Le Canadien a terminé la rencontre avec cinq défenseurs puisque Jordan Harris a quitté le match en fin de deuxième période et n’est pas revenu au jeu. Après le match, le Tricolore a annoncé qu’il souffrait d’une blessure au haut du corps. Aucun autre détail n’est connu. À sa dernière présence, avec six minutes à jouer en deuxième période, il s’est vu attribuer une mise en échec sur Trent Frederic. Le CH ne comptait que six défenseurs dans son effectif, avec deux attaquants et un gardien comme surnuméraire. Or, le Rocket est à Winnipeg pour y affronter le Moose dimanche et lundi. Si Harris doit rater le match de dimanche, le joueur rappelé devra donc vraisemblablement prendre un vol de trois heures pour rentrer à Montréal, avant d’affronter les Canucks.

Pastrnak actif !

David Pastrnak est un des tireurs les plus habiles de la LNH et il comprend visiblement son rôle. L’ailier vedette des Bruins a tenté 19 tirs (!) vers Samuel Montembeault. Le gardien du Canadien en a bloqué six, trois ont raté la cible (dont un sur le poteau) et les patineurs de Montréal en ont bloqué 10. À lui seul, Kaiden Guhle s’est jeté devant quatre frappes du Tchèque. Il a conclu son match avec une passe sur le but de Brad Marchand, mais c’était lui qui était au banc des pénalités quand le Tricolore s’est inscrit au pointage en début de troisième période…

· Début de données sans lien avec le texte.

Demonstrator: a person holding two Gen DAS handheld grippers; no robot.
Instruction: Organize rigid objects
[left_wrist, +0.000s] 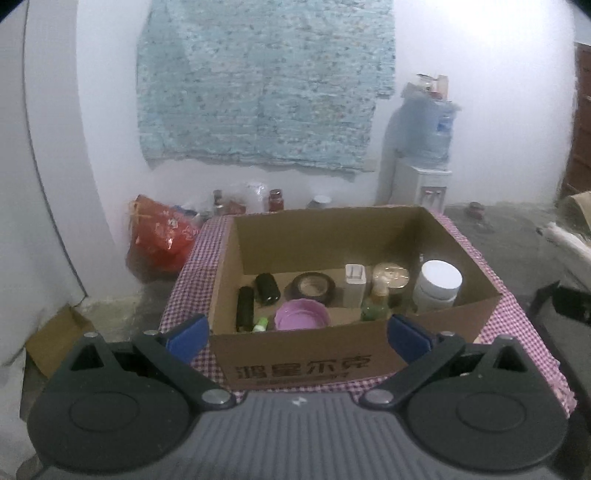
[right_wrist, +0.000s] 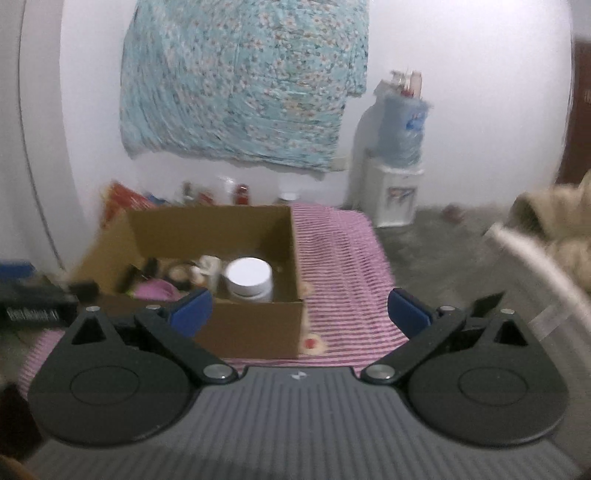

Des pénalités en zone offensive

À ce sujet, Pastrnak a été puni pour un bâton élevé, un geste qu’il a commis en zone offensive. On a parlé en long et en large de la fameuse culture des Bruins samedi matin, mais il reste que cette équipe de vétérans n’est pas exempte de mauvais plis. Ainsi, ces pénalités en zone adverse, qui ont tant fait mal au Canadien en début de saison, sont venues hanter les Bruins cette fois. Pastrnak et le nouveau capitaine Brad Marchand ont donc tous les deux été chassés sur des séquences qui se déroulaient à 150 pieds de leur filet. Comme quoi ça arrive même aux meilleurs.